Gujarat BoardEnglish MediumSTD 12 SciencePhysicsElectric Charges and Fields4 Marks
Question
When a charged particle is placed in an electric field, it experiences an electrical force. If this is the only force on the particle, it must be the net force. The net force will cause the particle to accelerate according to Newton's second law. So $\vec{\text{F}}_\text{e}=\text{q}\vec{\text{E}}=\text{m}\vec{\text{a}}$

If $\vec{\text{E}}$ is uniform, then $\vec{\text{a}}$ is constant and $\vec{\text{a}}=\text{q}\vec{\text{E}}\text{/ m.}$ If the particle has a positive charge, its acceleration is in the direction of the field. If the particle has a negative charge, its acceleration is in the direction opposite to the electric field.
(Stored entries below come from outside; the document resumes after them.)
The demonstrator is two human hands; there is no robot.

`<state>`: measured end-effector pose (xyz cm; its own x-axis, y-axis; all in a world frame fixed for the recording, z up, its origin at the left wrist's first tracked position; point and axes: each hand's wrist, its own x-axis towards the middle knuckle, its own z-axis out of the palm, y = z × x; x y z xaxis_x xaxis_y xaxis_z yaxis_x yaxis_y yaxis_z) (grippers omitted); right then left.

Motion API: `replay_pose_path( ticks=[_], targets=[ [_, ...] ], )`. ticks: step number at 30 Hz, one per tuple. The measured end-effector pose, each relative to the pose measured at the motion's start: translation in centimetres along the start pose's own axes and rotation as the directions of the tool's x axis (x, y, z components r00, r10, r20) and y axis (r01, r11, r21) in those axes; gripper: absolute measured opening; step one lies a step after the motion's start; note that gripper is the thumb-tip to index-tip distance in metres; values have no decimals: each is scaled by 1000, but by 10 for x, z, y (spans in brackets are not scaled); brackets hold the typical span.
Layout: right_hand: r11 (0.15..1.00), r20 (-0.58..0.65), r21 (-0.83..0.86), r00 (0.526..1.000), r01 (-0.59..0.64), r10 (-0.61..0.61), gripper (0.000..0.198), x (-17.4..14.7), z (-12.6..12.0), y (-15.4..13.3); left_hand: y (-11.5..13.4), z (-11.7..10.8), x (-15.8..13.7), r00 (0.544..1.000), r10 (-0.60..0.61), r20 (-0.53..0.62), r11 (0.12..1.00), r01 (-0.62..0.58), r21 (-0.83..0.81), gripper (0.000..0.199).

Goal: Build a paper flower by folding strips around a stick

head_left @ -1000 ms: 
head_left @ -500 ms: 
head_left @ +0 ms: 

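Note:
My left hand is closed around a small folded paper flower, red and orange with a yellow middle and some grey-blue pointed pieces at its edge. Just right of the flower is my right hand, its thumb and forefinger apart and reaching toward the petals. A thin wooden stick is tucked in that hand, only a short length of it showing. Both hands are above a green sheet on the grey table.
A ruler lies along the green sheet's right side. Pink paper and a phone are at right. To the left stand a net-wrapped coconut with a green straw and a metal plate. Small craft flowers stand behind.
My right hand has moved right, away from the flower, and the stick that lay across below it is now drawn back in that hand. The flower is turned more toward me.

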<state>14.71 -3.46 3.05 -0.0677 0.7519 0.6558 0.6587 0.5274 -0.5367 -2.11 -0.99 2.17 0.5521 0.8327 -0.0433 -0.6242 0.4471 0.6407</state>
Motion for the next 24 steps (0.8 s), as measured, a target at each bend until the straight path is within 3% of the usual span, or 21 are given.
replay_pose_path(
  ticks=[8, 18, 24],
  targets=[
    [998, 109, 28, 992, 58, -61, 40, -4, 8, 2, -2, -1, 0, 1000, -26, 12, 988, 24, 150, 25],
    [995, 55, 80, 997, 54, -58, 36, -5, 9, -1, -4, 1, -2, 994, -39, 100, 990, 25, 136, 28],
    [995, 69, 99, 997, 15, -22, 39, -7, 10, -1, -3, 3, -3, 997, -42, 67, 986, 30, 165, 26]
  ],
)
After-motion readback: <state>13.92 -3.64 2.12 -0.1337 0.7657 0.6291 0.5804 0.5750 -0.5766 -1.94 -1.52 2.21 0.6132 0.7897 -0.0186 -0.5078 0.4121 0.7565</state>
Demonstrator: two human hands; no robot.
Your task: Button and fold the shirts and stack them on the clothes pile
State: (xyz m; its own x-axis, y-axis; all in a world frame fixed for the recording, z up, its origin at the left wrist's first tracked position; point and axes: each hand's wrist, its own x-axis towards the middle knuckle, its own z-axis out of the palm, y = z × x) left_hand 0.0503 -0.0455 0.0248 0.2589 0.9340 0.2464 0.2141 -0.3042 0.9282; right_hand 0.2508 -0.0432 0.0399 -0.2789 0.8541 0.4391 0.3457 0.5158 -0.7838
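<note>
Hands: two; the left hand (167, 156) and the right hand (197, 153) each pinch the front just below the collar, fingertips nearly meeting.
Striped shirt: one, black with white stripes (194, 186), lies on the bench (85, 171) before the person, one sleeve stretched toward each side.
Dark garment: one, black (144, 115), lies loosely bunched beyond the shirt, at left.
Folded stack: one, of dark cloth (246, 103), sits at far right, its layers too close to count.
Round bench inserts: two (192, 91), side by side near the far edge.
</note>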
Since the acceleration is constant, the kinematic equations can be used.
  1. An electron of mass m, charge e falls through a distance h metre in a uniform electric field E. Then time of fall,
  1. $\text{t}=\sqrt{\frac{\text{2hm}}{\text{eE}}}$
  2. $\text{t}=\frac{\text{2hm}}{\text{eE}}$
  3. $\text{t}=\sqrt{\frac{\text{2eE}}{\text{hm}}}$
  4. $\text{t}=\frac{\text{2eE}}{\text{hm}}$
  1. An electron moving with a constant velocity v along X-axis enters a uniform electric field applied along Y-axis. Then the electron moves:
  1. With uniform acceleration along Y-axis
  2. Without any acceleration along Y-axis
  3. In a trajectory represented as $y = ax^2$
  4. In a trajectory represented as y = ax
  1. Two equal and opposite charges of masses $m_1$ and $m_2$ are accelerated in an uniform electric field through the same distance. What is the ratio of their accelerations if their ratio of masses is $\frac{\text{m}_1}{\text{m}_2}=0.5?$
  1. $\frac{\text{a}_1}{\text{a}_2}=2$
  2. $\frac{\text{a}_1}{\text{a}_2}=0.5$
  3. $\frac{\text{a}_1}{\text{a}_2}=3$
  4. $\frac{\text{a}_1}{\text{a}_2}=1$
  1. A particle of mass m carrying charge q is kept at rest in a uniform electric field E and then released. The kinetic energy gained by the particle, when it moves through a distance y is:
  1. $\frac{1}{2}\text{qEy}^2$
  2. $qEy$
  3. $qEy^2$
  4. $qE^2y$
  1. A charged particle is free to move in an electric field. It will travel:
  1. Always along a line of force.
  2. Along a line of force, if its initial velocity is zero.
  3. Along a line of force, if it has some initial velocity in the direction of an acute angle with the line of force.
  4. None of these.

Answer

  1. (a) $\text{t}=\sqrt{\frac{\text{2hm}}{\text{eE}}}$
Explanation:
From Newton's law,
$\text{F}=\text{m}\vec{\text{a}}$
Or $\text{qE}=\text{m}\vec{\text{a}}$
$\Rightarrow\text{a}=\frac{\text{qE}}{\text{m}}=\frac{\text{eE}}{\text{m}}$
Using, $\text{s}=\text{ut}+\frac{1}{2}\text{at}^2$
$\therefore\text{ h}=0+\frac{1}{2}\times\frac{\text{eE}}{\text{m}}\text{t}^2$
$\Rightarrow\text{t}=\sqrt{\frac{\text{2hm}}{\text{eE}}}$
  1. (c) In a trajectory represented as $y = ax^2$
  2. (b) $\frac{\text{a}_1}{\text{a}_2}=0.5$
Explanation:
Force is same in magnitude for both.
$\therefore m_1a_1 = m_2a_2;$
$\frac{\text{a}_1}{\text{a}_2}=\frac{\text{m}_2}{\text{m}_1}=\frac{1}{0.5}=2$
  1. (b) qEy
Explanation:
Here, u = 0;
$\text{a}=\frac{\text{qE}}{\text{m}};\text{ s}=\text{y}$
Using, $v^2 - u^2= 2as$
$\Rightarrow\text{v}^2=2\frac{\text{qE}}{\text{m}}\text{y}$
$\therefore\text{ K.E.}=\frac{\text{1}}{\text{2}}\text{my}^2=\text{qEy}$
  1. (b) Along a line of force, if its initial velocity is zero.
Explanation:
If charge particle is put at rest in electric field, then it will move along line of force.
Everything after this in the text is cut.